In [28], another approach was applied by training an attention-based long short-term memory network on the embeddings generated by bi-sense emojis and inspired by word sense embedding. To obtain sentiment-aware embeddings of emojis, the bi-sense emojis were learned under positive and negative sentimental tweets. The best accuracy of 90% was achieved on the AA-sentiment dataset using Multi-Level Attention-based LSTM with bi-sense emoji embedding (MATTBiE-LSTM) and 83.4% on the HA-sentiment dataset using word-guide attention-based LSTM with bi-sense emoji embedding.
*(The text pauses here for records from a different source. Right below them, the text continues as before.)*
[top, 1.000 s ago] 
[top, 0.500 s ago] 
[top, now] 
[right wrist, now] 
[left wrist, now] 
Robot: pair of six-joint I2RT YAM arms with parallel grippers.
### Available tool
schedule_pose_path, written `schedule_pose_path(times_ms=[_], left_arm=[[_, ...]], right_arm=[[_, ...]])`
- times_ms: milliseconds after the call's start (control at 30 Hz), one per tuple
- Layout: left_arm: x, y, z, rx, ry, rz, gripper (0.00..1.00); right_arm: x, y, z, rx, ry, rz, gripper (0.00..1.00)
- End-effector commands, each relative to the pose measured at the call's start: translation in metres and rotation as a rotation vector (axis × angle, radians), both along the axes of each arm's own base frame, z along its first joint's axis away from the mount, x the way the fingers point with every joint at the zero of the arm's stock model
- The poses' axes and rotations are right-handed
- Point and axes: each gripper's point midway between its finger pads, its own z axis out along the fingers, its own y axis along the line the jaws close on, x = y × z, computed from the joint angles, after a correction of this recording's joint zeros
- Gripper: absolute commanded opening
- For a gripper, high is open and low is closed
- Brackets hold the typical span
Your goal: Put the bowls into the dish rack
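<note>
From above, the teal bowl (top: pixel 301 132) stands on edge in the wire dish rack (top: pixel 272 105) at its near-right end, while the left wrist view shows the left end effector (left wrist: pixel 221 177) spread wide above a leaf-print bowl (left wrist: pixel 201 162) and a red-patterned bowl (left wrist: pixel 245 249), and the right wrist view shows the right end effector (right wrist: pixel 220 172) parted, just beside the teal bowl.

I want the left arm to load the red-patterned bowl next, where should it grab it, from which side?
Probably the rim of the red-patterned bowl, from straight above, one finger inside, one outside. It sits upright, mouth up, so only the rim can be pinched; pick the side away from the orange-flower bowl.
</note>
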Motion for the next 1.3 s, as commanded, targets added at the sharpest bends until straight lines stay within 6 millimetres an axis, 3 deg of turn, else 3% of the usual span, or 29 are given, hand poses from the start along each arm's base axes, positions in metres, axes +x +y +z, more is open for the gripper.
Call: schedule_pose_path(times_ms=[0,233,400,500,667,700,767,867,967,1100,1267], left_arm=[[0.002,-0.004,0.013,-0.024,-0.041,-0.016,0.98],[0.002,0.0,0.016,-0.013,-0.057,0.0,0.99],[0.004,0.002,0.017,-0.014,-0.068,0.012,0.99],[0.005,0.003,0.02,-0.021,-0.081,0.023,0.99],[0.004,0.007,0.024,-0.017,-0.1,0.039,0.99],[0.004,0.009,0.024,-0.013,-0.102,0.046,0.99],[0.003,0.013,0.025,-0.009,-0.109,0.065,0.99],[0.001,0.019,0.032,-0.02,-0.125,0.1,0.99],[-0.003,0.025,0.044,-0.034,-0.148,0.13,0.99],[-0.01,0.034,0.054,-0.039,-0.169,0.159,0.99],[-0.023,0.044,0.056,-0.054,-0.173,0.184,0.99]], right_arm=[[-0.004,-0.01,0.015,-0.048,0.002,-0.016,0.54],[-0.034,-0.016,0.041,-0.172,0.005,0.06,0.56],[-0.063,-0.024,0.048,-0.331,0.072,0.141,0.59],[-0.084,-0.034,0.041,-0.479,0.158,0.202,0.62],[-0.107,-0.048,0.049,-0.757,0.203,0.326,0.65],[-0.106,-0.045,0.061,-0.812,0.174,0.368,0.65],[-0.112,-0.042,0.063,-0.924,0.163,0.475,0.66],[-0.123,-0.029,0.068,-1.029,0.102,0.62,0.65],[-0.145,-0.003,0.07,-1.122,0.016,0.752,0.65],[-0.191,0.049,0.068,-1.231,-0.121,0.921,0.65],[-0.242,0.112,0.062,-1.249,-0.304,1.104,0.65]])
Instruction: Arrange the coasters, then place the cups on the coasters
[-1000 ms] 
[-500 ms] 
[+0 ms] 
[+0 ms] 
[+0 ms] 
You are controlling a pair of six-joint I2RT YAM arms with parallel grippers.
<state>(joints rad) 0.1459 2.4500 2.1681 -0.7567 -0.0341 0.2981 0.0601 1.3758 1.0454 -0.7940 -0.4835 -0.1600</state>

The previous studies used different hybrid models, transformers, and emoji-handling strategies for ASA. However, the morphological complexity of the Arabic language and the effect of several factors that change the meaning of the text, such as punctuation, non-Arabic words, and emojis, mean that the ASA field needs further investigation. The studies in [13,17,18,19] applied the hybrid and deep learning models on prepared datasets without exploring the effect of emoji meaning, punctuation, or sentences in other languages on the final classification results. Other studies applied classical machine learning models, such as [21,22], but these models could not overcome the complexity of Arabic, so they did not reach high accuracy scores. On the other hand, the studies in [20,25,26] treated the emojis by replacing them with textual data. In contrast, the studies in [23,27] treated the emojis as non-verbal features and removed text which may be rich in sentiment that can improve the model results, so in [9] both the non-verbal features and the original text were used. Although these studies examined emojis, they did not investigate the effect of keeping non-Arabic words, punctuation, or the most suitable transformers when having words written in other languages inside the Arabic text or when keeping punctuation, or emoji encoding on the emotional and real meaning in their results. In this study, we propose a combination of CNN and LSTM models trained and tested on the ASTC dataset to improve the ASA. The study also investigates the effect of the proposed hybrid model under different experiments and conditions to understand the importance of each step in data preprocessing, including examining Keras and AraVec transformers and their suitability when keeping punctuation and non-Arabic words, emoji handling, and the effect of keeping Arabic words and punctuation on the model results.

3. Materials and Methods

Data preparation is an important part of developing accurate and realistic predictive models. It reduces the dimensionality of the data by removing unnecessary text and characters. At the same time, the text can be enriched with the intended feelings of the users by replacing the emoji with its meaning, which leads to improved accuracy. Therefore, the main goal of this research is to investigate the effect of data preprocessing on ASA tasks. Figure 1 shows the workflow used to achieve this goal.

3.1. Dataset Descriptions

In this research, the performance of the proposed model and the importance of data preprocessing were evaluated using two different datasets, namely Arabic Sentiment Twitter Corpus (ASTC) and Emoji Meaning. The ASTC dataset contains Arabic tweets labeled with their corresponding sentiment polarity for training the model, and the Emoji Meaning dataset forms a dictionary of emoji meanings, which is used to give each emoji in the ASTC dataset its meaning to find the effect of emoji encoding on ASA.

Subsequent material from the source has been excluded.